Die beiden Sammlungen decken zeitlich eine Spanne vom späten 5. Jahrtausend v. Chr. bis in das islamische Mittelalter und räumlich nahezu sämtliche Kulturlandschaften des Iran ab: vom fruchtbaren, feuchten Schwemmland bis zur toten Salzwüste, von Landstrichen unterhalb des Meeresspiegels bis zu Hochgebirgen mit über 5000 Meter hohen Bergriesen. Urartäer, Assyrer, Sumerer, Meder, Perser, Parther, Sassaniden lebten in diesem Raum. Die Zeugnisse dieser orientalischen Kulturen können nun in den Kunstsammlungen den Meisterwerken aus den griechischen und römischen Zentren der antiken Welt gegenüber gestellt werden. Dabei zeigen sich Gemeinsamkeiten und wechselseitige Beeinflussungen ebenso deutlich wie Unterschiede und Eigenes.
Zur Sammlung Gutermuth gehören neben einigen charakteristischen Bronzefunden vor allem Keramikgefäße unterschiedlichster Form, die in der ersten Hälfte der siebziger Jahre des vergangenen Jahrhunderts von Dr. Paul-Georg Gutermuth im Iran erworben wurden. Sie werden nach geografischen und chronologischen Kriterien geordnet ausgestellt.

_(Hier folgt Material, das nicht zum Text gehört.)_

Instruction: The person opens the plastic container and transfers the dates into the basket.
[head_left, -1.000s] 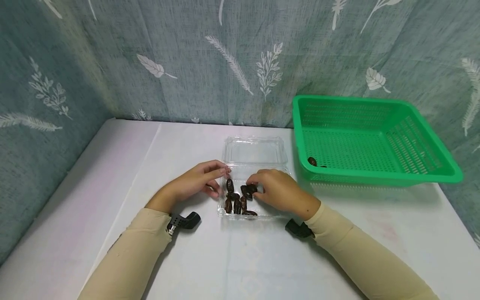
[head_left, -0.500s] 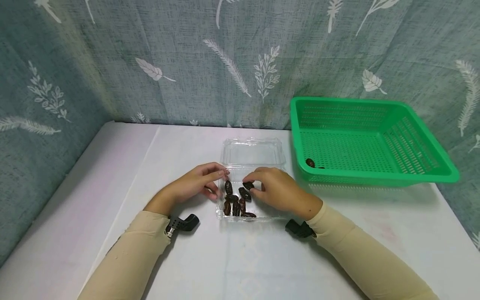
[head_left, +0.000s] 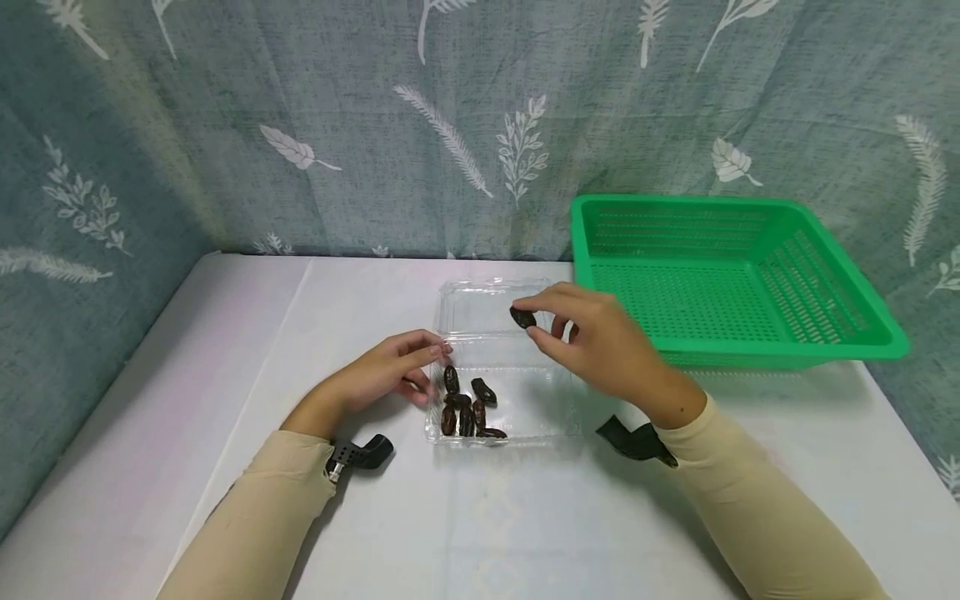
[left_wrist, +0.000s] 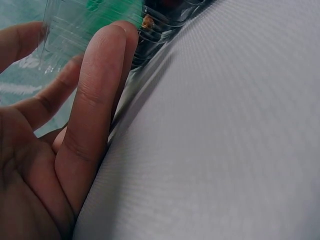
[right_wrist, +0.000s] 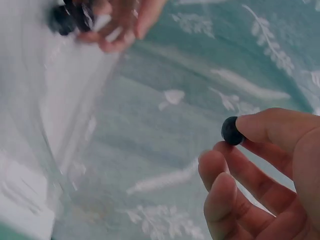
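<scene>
Brown date [head_left: 522, 317] held aloft in the right hand [head_left: 600, 342]!

And look at that pinch: thumb and index finger have the date between them, the other fingers loosely bent, as the right wrist view shows. Seen from the head, the date is up at twelve o'clock of the clear plastic container [head_left: 536, 408], in front of its laid-back lid [head_left: 480, 310]. Across at nine o'clock, the left hand [head_left: 382, 371] is relaxed, fingers gently bent and gripping no date, the tips at the container's side wall. Down inside, a huddle of dark dates [head_left: 467, 421] lies at eight o'clock, one single date [head_left: 483, 392] just beside it at the huddle's one o'clock. Out at two o'clock of the container, the green basket [head_left: 720, 350] stands on the white worktop [head_left: 420, 517]. Grey-green cloth [head_left: 337, 83] with white leaf prints fills the back, and beige sleeves [head_left: 247, 508] cover both arms.
</scene>
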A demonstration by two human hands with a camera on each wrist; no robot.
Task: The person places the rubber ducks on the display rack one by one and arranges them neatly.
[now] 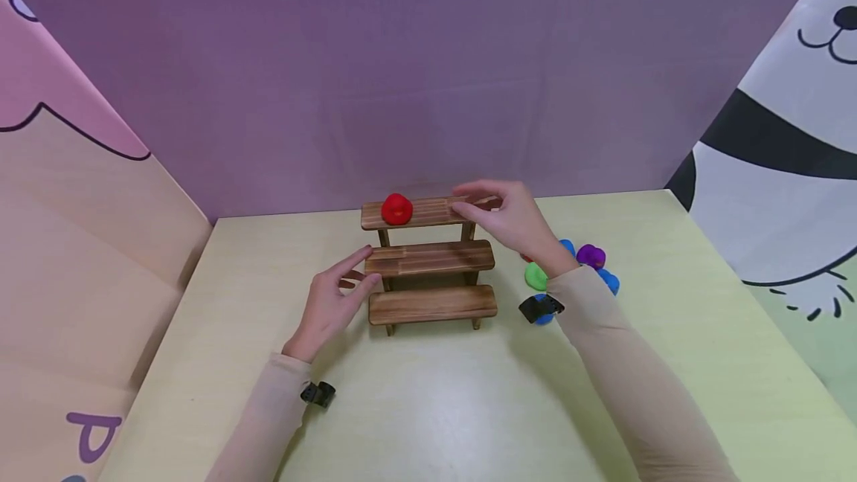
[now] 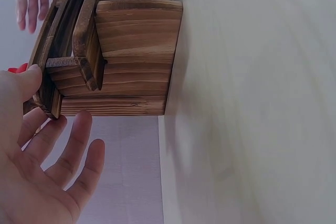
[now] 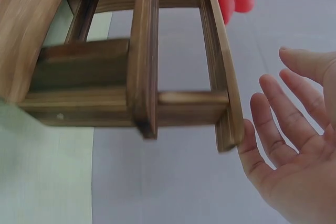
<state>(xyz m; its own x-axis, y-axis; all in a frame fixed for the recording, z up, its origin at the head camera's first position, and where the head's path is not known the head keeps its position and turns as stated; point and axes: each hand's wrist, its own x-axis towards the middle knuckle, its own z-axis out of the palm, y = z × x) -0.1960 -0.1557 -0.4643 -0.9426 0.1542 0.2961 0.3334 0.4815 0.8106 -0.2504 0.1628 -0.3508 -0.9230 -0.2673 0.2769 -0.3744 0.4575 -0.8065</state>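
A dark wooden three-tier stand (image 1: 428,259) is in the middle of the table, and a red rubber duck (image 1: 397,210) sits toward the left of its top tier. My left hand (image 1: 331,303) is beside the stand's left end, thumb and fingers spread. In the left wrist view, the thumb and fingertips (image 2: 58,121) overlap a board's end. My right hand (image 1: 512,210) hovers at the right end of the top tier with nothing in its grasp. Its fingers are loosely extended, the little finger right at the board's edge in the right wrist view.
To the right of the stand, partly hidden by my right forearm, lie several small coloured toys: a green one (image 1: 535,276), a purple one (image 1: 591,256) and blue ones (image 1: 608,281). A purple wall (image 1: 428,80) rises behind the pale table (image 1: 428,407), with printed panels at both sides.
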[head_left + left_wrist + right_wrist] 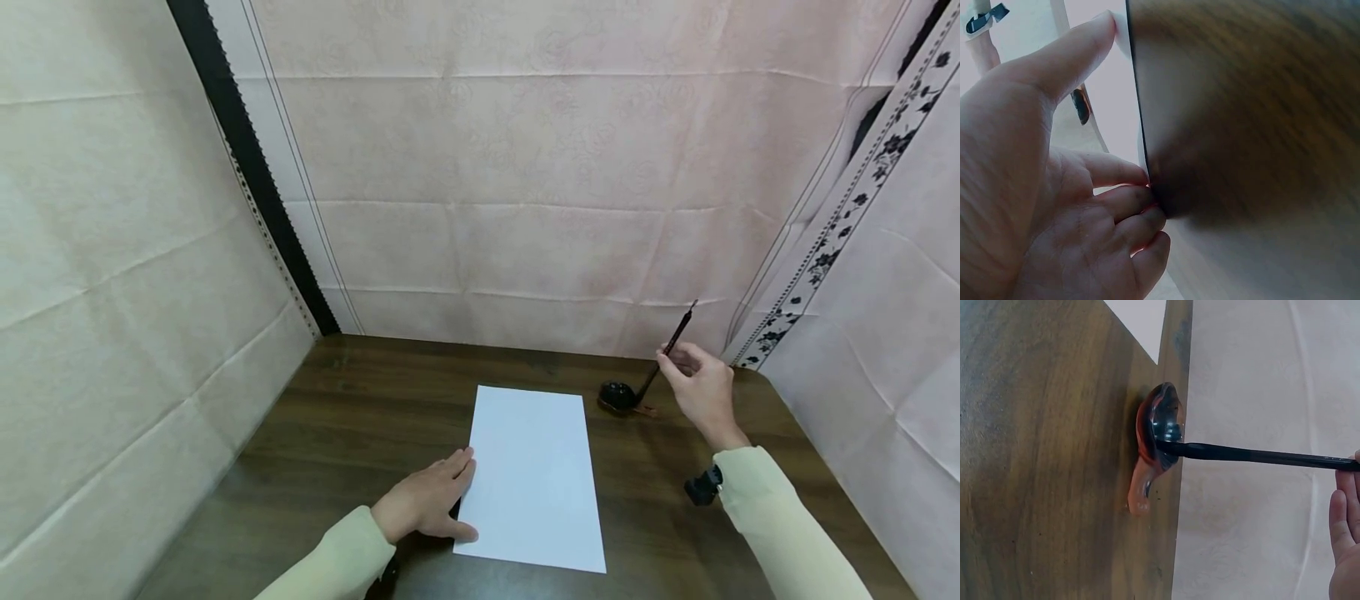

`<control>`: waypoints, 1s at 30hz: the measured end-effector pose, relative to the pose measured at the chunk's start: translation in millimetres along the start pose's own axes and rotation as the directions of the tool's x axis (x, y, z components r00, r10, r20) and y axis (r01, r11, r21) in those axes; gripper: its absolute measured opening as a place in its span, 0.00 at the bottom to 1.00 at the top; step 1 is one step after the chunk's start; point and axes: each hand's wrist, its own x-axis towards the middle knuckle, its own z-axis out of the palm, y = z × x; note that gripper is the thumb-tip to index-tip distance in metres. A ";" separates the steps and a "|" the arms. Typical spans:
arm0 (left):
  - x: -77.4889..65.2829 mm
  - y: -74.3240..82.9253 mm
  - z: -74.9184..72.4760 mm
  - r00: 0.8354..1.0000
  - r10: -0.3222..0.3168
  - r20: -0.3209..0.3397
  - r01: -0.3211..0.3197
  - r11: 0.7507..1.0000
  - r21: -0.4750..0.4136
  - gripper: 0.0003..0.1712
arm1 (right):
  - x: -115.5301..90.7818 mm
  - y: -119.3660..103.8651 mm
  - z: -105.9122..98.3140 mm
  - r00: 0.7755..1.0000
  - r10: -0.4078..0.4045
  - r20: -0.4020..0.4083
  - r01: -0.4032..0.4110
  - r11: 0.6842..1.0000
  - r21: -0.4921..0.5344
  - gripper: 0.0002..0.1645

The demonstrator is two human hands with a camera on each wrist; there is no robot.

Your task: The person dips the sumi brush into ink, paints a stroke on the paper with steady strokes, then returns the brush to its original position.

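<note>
A white sheet of paper point(536, 479) lies on the wooden table. My left hand point(429, 500) rests on its left edge, thumb at the lower corner and fingers higher up. Farther right, my right hand point(703, 390) pinches a dark writing brush point(679, 332) by its shaft. The brush slants down to the left, and its tip is in a small dish point(617, 397) of black liquid. In the right wrist view the dish shows a reddish-brown rim and a short handle point(1140, 490); the brush's bristles are partly hidden inside.
Pale cloth point(487, 167) hangs behind the wooden table point(322, 450) and along both sides. The dish stands near the table's back edge, to the right of the paper. A black device point(703, 487) is strapped at my right wrist.
</note>
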 end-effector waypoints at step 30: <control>0.6 0.0 -1.0 1.000 0.007 -0.001 -0.007 1.000 0.009 0.60 | 5.5 -3.9 -8.7 1.000 0.003 -0.029 -0.003 1.000 0.013 0.10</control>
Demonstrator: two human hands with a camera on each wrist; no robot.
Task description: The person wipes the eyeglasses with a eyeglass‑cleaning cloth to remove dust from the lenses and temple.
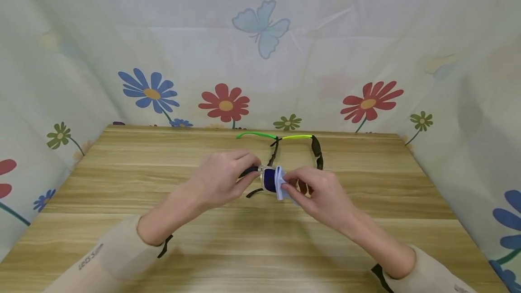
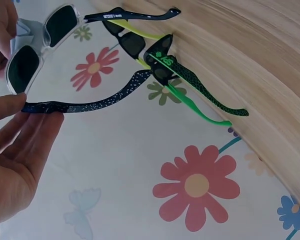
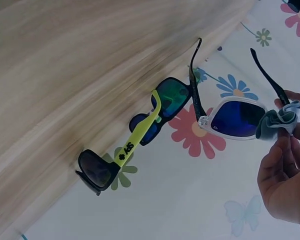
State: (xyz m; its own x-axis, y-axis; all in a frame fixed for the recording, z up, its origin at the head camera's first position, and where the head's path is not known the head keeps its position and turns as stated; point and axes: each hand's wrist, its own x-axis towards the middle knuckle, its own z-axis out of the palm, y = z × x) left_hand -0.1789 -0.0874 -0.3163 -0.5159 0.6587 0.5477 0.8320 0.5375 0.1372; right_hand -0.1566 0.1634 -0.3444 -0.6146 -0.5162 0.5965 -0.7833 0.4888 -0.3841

Die Sammlung Beitz wurde in den sechziger Jahren von Prof. Dr. Carl Hundhausen zusammengetragen. Der Sammler konzentrierte sich ausschließlich auf so genannte Luristan-Bronzen. Diese Denkmälergattung, zu der neben Grabbeigaben wie Waffen, Zaumzeug oder Schmucknadeln auch Weihegaben und Kultgeräte gehören, wird nach ihrem Hauptvorkommens- und -fundgebiet, der westpersischen Provinz Luristan zwischen Elburs- und Zagrosgebirge, benannt. Berthold Beitz hat die Sammlung in den siebziger Jahren von Carl Hundhausen erworben und sogleich dem Museum Folkwang in Essen als Dauerleihgabe zur Verfügung gestellt, wo sie bis zum Sommer 2012 aufbewahrt wurde.